[Start of Attachment]

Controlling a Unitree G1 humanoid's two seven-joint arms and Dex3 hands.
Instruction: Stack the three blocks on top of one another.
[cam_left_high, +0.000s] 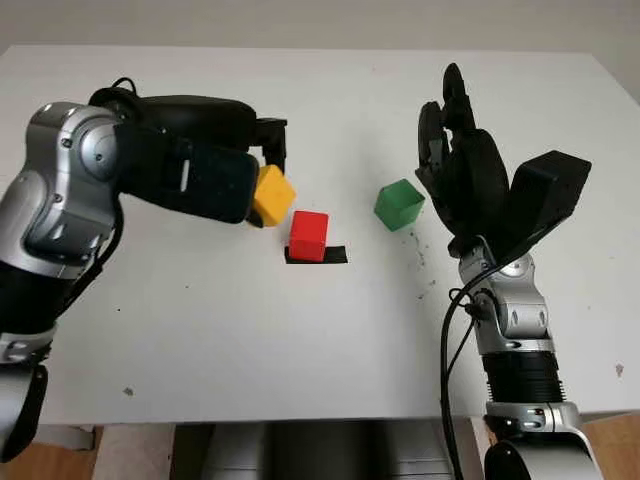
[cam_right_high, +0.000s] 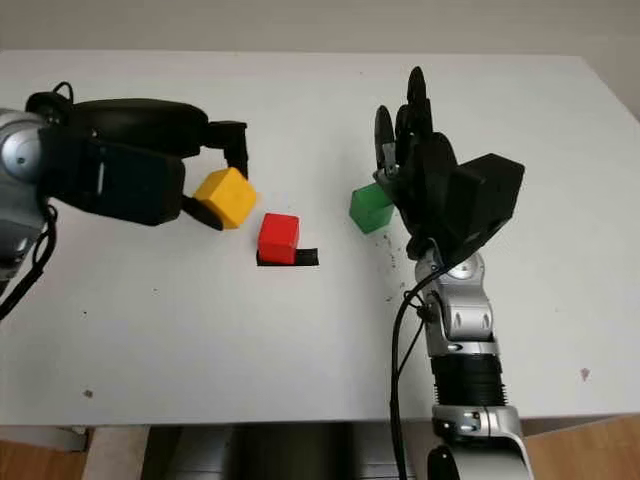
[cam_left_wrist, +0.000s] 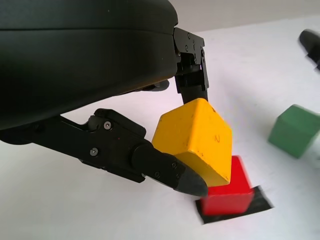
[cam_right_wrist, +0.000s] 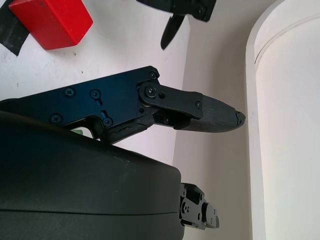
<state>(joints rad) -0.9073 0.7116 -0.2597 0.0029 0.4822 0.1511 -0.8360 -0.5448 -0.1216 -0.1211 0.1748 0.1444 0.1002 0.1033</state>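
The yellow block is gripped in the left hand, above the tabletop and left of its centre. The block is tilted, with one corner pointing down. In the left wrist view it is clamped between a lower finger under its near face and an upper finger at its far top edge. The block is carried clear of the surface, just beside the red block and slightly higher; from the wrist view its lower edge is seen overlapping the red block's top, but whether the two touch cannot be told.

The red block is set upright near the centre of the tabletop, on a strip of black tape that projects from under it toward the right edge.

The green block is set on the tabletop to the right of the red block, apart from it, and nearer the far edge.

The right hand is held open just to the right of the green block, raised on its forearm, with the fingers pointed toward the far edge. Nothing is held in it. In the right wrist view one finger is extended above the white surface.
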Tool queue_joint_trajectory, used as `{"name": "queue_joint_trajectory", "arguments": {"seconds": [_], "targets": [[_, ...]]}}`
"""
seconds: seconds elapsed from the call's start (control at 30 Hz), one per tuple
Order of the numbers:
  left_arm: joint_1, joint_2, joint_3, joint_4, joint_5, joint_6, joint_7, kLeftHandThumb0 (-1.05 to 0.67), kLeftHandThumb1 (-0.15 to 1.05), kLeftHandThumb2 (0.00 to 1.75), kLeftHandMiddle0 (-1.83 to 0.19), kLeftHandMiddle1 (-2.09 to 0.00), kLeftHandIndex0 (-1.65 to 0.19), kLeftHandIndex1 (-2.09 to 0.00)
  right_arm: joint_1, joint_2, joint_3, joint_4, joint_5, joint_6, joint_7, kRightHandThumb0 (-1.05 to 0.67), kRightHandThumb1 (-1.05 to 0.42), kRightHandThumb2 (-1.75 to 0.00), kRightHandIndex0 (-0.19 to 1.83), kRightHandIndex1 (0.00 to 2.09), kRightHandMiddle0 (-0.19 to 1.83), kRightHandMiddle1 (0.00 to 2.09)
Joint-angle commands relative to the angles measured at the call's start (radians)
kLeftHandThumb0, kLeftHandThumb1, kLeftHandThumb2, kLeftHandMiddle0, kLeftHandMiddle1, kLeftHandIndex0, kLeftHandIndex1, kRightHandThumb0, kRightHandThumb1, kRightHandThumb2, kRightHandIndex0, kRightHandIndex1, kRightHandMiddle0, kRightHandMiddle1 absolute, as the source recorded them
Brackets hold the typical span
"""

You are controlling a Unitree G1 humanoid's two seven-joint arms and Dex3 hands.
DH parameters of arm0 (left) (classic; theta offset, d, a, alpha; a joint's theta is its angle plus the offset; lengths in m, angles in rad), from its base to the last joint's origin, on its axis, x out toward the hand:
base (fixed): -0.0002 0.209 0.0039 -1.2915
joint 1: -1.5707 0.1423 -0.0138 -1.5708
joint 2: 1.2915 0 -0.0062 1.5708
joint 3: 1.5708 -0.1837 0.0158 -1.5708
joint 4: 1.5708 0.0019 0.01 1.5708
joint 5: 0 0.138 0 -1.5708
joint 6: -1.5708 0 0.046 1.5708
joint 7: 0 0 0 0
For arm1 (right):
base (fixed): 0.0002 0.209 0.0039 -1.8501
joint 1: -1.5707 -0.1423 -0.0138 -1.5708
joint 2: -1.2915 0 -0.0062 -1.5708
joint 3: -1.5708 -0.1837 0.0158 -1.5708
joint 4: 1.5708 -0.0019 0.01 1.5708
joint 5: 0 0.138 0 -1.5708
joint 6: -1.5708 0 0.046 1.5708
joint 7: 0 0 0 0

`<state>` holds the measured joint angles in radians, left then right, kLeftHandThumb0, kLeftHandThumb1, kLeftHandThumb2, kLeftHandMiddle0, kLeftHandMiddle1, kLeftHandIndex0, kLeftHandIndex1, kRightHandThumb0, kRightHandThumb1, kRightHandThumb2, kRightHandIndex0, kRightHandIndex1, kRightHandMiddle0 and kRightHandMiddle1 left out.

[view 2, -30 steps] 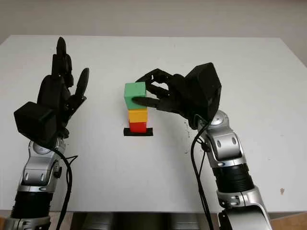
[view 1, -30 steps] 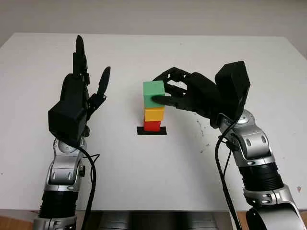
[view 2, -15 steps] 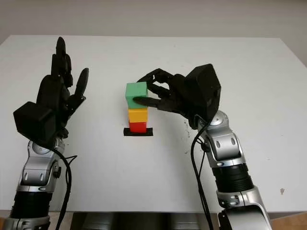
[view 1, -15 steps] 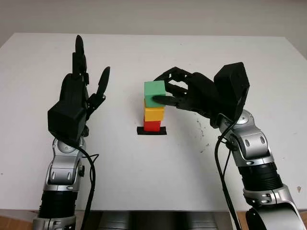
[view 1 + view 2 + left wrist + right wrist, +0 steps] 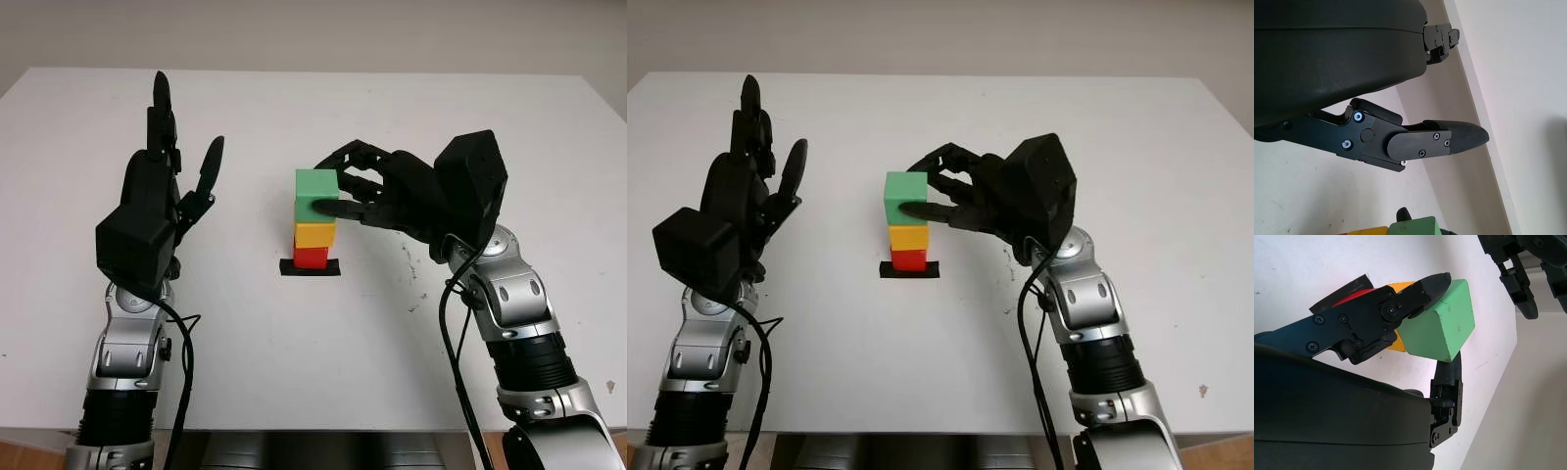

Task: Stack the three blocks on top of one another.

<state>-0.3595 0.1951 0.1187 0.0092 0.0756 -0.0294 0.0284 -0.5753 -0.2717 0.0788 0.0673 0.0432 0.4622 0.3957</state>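
Three-block stack is sitting mid-surface on the white surface (image 5: 323, 352): red block (image 5: 312, 257) at the bottom on a small black base marker (image 5: 310, 269), yellow block (image 5: 315, 234) on top of it, green block (image 5: 316, 190) on top of that. Right hand (image 5: 361, 194) is reaching in from the stack's right side and gripping the green block, one finger pressing across its near face and the others curling around its far side; the wrist view is showing a fingertip (image 5: 1436, 282) on the block's edge and another finger under it. Green block is sitting on the yellow one, roughly lined up, with the hand not released. Left hand (image 5: 162, 191) is hovering open above the surface, well to the left of the stack, fingers pointing away from the robot, holding nothing.
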Motion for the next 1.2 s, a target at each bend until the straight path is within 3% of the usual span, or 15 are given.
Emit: {"name": "queue_joint_trajectory", "arguments": {"seconds": [0.0, 0.13, 0.23, 0.5, 0.63, 0.8, 1.1, 1.17], "targets": [[-0.005, 0.008, 0.002, -0.018, 0.000, -0.007, -0.002, -0.69, 1.05, 0.46, 0.16, -0.05, 0.16, -0.05, 0.019, -0.011, 0.012, 0.000, -0.006, -0.011, 0.008, -0.50, -0.93, -0.05, 0.26, 0.05, 0.33, 1.60], [-0.004, 0.007, 0.003, -0.019, -0.002, -0.004, -0.003, -0.70, 1.05, 0.46, 0.16, -0.05, 0.16, -0.05, 0.016, -0.007, 0.004, 0.000, -0.001, 0.008, 0.014, -0.50, -0.93, -0.05, 0.25, 0.05, 0.31, 1.57], [-0.005, 0.007, 0.001, -0.024, 0.002, 0.005, 0.000, -0.69, 1.05, 0.46, 0.15, -0.05, 0.16, -0.05, 0.011, -0.011, 0.000, 0.000, 0.005, 0.033, 0.021, -0.54, -0.93, -0.05, 0.20, 0.03, 0.15, 1.42], [-0.005, 0.008, 0.002, -0.025, -0.005, 0.011, -0.009, -0.71, 1.05, 0.47, 0.16, -0.05, 0.16, -0.05, 0.013, -0.027, -0.012, -0.010, 0.015, 0.035, 0.054, -0.66, -0.91, -0.05, 0.05, 0.03, -0.05, 0.89], [-0.009, 0.005, 0.003, -0.026, -0.005, 0.019, -0.007, -0.71, 1.05, 0.46, 0.16, -0.05, 0.16, -0.05, 0.028, -0.028, -0.022, -0.013, 0.031, -0.015, 0.072, -0.75, -0.89, -0.05, -0.10, 0.02, -0.12, 0.45], [-0.008, 0.006, 0.002, -0.025, -0.007, 0.014, -0.008, -0.70, 1.05, 0.46, 0.17, -0.05, 0.16, -0.05, 0.047, -0.035, -0.020, -0.019, 0.039, -0.094, 0.098, -0.79, -0.88, -0.05, -0.19, 0.00, -0.19, 0.06], [-0.002, 0.005, 0.001, -0.026, 0.005, 0.012, 0.000, -0.69, 1.05, 0.46, 0.15, -0.06, 0.16, -0.05, 0.080, -0.055, -0.097, -0.022, 0.106, -0.341, 0.158, -0.93, -0.95, -0.08, -0.19, 0.00, -0.19, 0.00], [-0.003, 0.003, 0.004, -0.020, -0.009, 0.011, -0.008, -0.69, 1.05, 0.46, 0.17, -0.05, 0.17, -0.05, 0.083, -0.049, -0.124, -0.053, 0.110, -0.353, 0.114, -0.93, -1.03, -0.40, -0.19, 0.00, -0.19, 0.00]]}}
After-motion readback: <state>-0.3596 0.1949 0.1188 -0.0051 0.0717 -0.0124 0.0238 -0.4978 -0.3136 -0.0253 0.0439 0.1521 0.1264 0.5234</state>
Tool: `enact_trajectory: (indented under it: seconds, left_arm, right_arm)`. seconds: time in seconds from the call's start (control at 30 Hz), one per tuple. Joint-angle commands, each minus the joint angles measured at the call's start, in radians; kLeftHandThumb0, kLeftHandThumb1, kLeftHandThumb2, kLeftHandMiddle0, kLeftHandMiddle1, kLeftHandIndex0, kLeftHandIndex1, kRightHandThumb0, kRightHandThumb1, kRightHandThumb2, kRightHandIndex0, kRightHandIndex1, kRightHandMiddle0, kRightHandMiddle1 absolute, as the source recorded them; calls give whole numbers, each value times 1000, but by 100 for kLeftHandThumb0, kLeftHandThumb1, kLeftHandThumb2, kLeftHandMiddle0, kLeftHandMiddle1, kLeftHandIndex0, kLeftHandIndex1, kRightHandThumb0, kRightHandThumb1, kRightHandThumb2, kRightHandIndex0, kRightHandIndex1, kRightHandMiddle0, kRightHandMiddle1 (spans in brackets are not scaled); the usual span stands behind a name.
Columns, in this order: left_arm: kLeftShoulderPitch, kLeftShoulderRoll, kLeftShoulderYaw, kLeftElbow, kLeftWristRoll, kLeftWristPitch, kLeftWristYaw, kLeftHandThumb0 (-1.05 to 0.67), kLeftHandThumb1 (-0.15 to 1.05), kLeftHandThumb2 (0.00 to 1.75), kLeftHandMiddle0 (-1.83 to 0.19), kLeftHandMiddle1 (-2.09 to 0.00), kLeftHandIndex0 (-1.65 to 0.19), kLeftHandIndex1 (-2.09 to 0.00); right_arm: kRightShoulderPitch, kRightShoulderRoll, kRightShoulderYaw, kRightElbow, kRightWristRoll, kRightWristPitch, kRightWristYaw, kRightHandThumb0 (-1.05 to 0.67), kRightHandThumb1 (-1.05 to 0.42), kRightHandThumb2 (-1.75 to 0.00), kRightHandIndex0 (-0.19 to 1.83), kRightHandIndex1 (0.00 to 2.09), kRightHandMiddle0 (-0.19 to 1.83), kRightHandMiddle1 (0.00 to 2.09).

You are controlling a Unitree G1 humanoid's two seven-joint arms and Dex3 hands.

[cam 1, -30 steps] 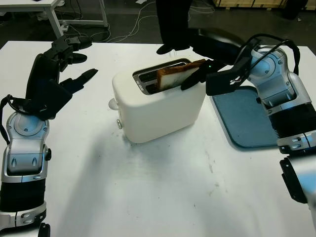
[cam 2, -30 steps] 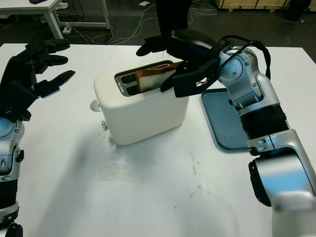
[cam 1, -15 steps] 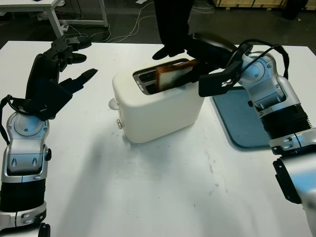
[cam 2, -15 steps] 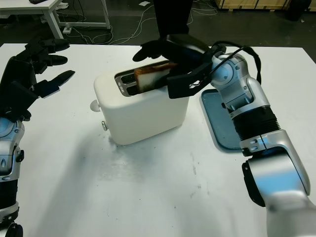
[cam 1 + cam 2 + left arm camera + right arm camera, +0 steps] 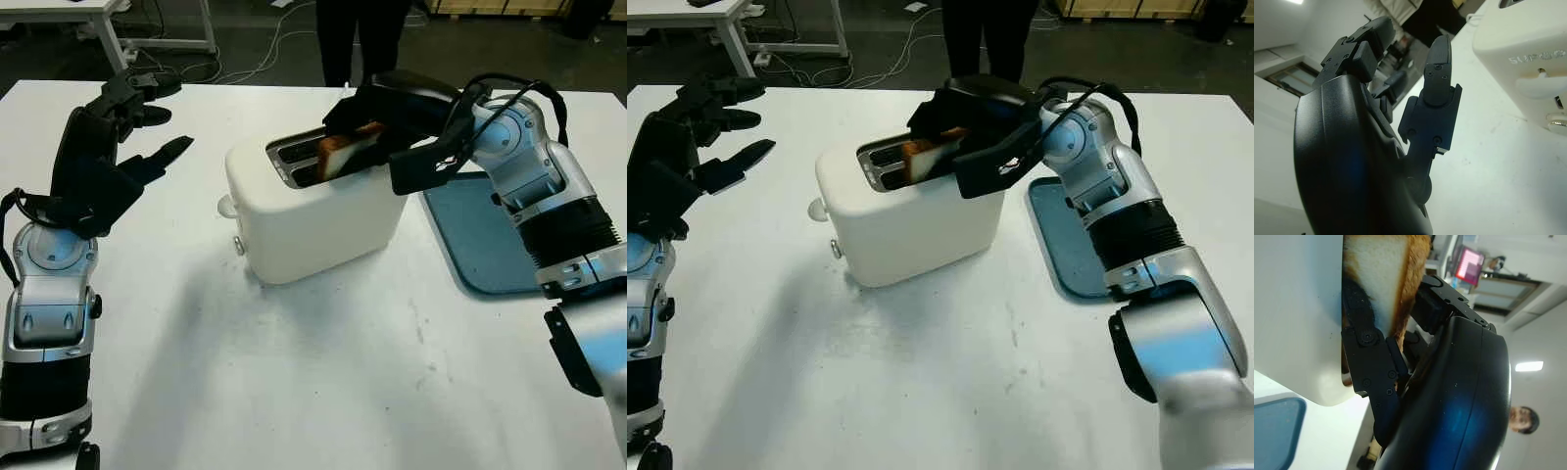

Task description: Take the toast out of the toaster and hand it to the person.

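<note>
1. Since a moment ago we log the right robot hand (image 5: 387,137) slid further over the toaster (image 5: 313,211).
2. Left robot hand (image 5: 108,147): open, raised over the bench (image 5: 294,372).
3. Toast (image 5: 345,152): pinched, tilted, partly in slot.
4. Next, we judge: lift clear, offer to person (image 5: 358,39).

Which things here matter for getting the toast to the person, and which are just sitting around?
Part of the job: toast, toaster, right hand gripping the toast, person standing behind the table.
Just there: blue tray, left hand open, raised left of the toaster.
</note>
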Motion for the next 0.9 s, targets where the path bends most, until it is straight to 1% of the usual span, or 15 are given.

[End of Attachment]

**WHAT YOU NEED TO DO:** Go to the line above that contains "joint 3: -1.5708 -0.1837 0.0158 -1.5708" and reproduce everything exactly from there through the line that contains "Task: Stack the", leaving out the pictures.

**ANSWER TO THE PROBLEM:**
joint 3: -1.5708 -0.1837 0.0158 -1.5708
joint 4: 1.5708 -0.0019 0.01 1.5708
joint 5: 0 0.138 0 -1.5708
joint 6: -1.5708 0 0.046 1.5708
joint 7: 0 0 0 0

`<state>` holds the measured joint angles in radians, left then right, kLeftHandThumb0, kLeftHandThumb1, kLeftHandThumb2, kLeftHandMiddle0, kLeftHandMiddle1, kLeftHandIndex0, kLeftHandIndex1, kRightHandThumb0, kRightHandThumb1, kRightHandThumb2, kRightHandIndex0, kRightHandIndex1, kRightHandMiddle0 and kRightHandMiddle1 left out.

[view 2, -30 steps] 
[view 1, -30 steps] 
[view 2, -15 steps] 
[view 1, -15 steps] 
[view 1 + view 2 + left wrist + right wrist, +0 steps] 

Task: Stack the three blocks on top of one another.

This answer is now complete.